MATERIAL PROVIDED:
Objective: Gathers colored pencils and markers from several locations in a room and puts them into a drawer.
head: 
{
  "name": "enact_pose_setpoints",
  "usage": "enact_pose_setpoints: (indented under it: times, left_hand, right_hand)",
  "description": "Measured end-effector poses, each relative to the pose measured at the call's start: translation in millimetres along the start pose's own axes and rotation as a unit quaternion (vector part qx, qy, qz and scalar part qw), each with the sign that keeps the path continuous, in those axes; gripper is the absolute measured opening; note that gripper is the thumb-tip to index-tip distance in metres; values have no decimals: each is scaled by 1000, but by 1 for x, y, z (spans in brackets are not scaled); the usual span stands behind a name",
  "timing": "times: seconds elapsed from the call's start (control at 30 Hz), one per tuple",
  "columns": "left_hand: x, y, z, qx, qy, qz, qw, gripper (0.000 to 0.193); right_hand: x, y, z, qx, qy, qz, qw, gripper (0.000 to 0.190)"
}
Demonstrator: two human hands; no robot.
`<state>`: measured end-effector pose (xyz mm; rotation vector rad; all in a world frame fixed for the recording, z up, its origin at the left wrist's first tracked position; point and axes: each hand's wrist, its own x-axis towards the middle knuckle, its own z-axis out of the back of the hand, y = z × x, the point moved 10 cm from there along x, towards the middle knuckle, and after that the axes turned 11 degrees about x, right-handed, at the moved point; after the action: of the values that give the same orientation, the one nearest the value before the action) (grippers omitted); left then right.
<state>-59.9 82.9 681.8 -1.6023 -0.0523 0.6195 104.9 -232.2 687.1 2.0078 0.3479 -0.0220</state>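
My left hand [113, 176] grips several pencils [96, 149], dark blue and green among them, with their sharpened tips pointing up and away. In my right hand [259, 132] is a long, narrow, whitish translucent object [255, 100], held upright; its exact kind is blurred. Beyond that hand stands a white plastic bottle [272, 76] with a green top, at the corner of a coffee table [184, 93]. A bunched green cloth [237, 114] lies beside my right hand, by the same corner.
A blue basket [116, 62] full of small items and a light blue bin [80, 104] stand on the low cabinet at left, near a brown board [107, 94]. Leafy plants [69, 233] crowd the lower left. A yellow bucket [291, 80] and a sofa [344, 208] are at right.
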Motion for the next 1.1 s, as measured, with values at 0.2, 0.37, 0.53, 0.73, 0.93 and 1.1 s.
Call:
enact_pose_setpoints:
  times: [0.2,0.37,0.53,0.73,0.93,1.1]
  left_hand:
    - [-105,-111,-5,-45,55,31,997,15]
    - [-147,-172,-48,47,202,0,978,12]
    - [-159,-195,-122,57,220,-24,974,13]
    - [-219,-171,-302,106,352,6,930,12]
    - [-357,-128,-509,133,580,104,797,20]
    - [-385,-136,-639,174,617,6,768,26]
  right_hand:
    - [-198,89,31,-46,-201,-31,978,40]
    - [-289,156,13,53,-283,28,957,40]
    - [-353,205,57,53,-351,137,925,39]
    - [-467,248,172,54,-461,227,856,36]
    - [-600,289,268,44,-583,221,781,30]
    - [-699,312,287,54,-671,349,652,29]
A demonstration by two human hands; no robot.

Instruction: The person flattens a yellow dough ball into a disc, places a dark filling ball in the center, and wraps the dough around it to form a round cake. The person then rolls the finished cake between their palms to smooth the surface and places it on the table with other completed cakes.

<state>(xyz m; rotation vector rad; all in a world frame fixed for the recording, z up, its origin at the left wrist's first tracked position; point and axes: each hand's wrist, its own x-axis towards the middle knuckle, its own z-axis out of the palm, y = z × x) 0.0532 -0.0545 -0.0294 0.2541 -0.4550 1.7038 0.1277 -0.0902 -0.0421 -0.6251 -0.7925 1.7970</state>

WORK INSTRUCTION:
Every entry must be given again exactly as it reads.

TASK RESPONSE:
Objective: Gathers colored pencils and markers from several locations in a room and puts them into a drawer.
head: 
{
  "name": "enact_pose_setpoints",
  "usage": "enact_pose_setpoints: (indented under it: times, left_hand, right_hand)",
  "description": "Measured end-effector poses, each relative to the pose measured at the call's start: translation in millimetres along the start pose's own axes and rotation as a unit quaternion (vector part qx, qy, qz and scalar part qw), each with the sign that keeps the path continuous, in those axes; gripper is the absolute measured opening; note that gripper is the thumb-tip to index-tip distance in metres; values have no decimals: each is scaled by 1000, but by 1 for x, y, z (spans in brackets are not scaled); the usual span stands behind a name",
  "timing": "times: seconds elapsed from the call's start (control at 30 Hz), one per tuple",
  "columns": "left_hand: x, y, z, qx, qy, qz, qw, gripper (0.000 to 0.193); right_hand: x, y, z, qx, qy, qz, qw, gripper (0.000 to 0.190)"
}
Demonstrator: two human hands; no robot.
`<state>`: measured end-effector pose (xyz mm; rotation vector rad; all in a world frame fixed for the recording, z up, its origin at the left wrist's first tracked position; point and axes: each hand's wrist, its own x-axis towards the middle knuckle, its own z-axis out of the back of the hand, y = z × x, the point moved 10 cm from there along x, towards the middle knuckle, and after that the axes turned 11 degrees about x, right-handed, at the moved point; after the action: of the values that give the same orientation, the one nearest the value before the action) (grippers omitted); left then right.
<state>-59.9 82.9 681.8 -1.6023 -0.0523 0.6195 104.9 -232.2 687.1 2.0078 0.3479 -0.0220</state>
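My left hand [113, 176] grips several pencils [96, 149], dark blue and green among them, with their sharpened tips pointing up and away. In my right hand [259, 132] is a long, narrow, whitish translucent object [255, 100], held upright; its exact kind is blurred. Beyond that hand stands a white plastic bottle [272, 76] with a green top, at the corner of a coffee table [184, 93]. A bunched green cloth [237, 114] lies beside my right hand, by the same corner.
A blue basket [116, 62] full of small items and a light blue bin [80, 104] stand on the low cabinet at left, near a brown board [107, 94]. Leafy plants [69, 233] crowd the lower left. A yellow bucket [291, 80] and a sofa [344, 208] are at right.
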Motion for the next 1.1 s, as measured, with values at 0.2, 0.37, 0.53, 0.73, 0.93 and 1.1 s.
Call:
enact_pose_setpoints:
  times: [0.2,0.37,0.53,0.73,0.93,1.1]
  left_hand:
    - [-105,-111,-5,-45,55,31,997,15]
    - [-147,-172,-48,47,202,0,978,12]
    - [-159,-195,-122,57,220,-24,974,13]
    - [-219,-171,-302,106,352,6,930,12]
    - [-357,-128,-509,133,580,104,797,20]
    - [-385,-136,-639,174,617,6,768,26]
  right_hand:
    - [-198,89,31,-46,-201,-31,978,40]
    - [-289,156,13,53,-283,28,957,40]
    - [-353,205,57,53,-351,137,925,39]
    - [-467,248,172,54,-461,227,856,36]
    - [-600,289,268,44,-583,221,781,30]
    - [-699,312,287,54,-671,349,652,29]
A demonstration by two human hands; no robot.

Instruction: The person flattens a yellow dough ball into a disc, places a dark filling ball in the center, and wraps the dough around it to form a round cake. The person then rolls the finished cake between their palms to smooth the surface and places it on the table with other completed cakes.

<state>(xyz m; rotation vector rad; all in a world frame fixed for the recording, z up, its origin at the left wrist's first tracked position; point and axes: each hand's wrist, its own x-axis towards the middle knuckle, its own z-axis out of the palm, y = z × x) 0.0532 -0.0545 -0.0294 0.2541 -0.4550 1.7038 0.1277 -0.0902 -0.0421 -0.6251 -0.7925 1.7970</state>

Output is finished, and nothing else is required.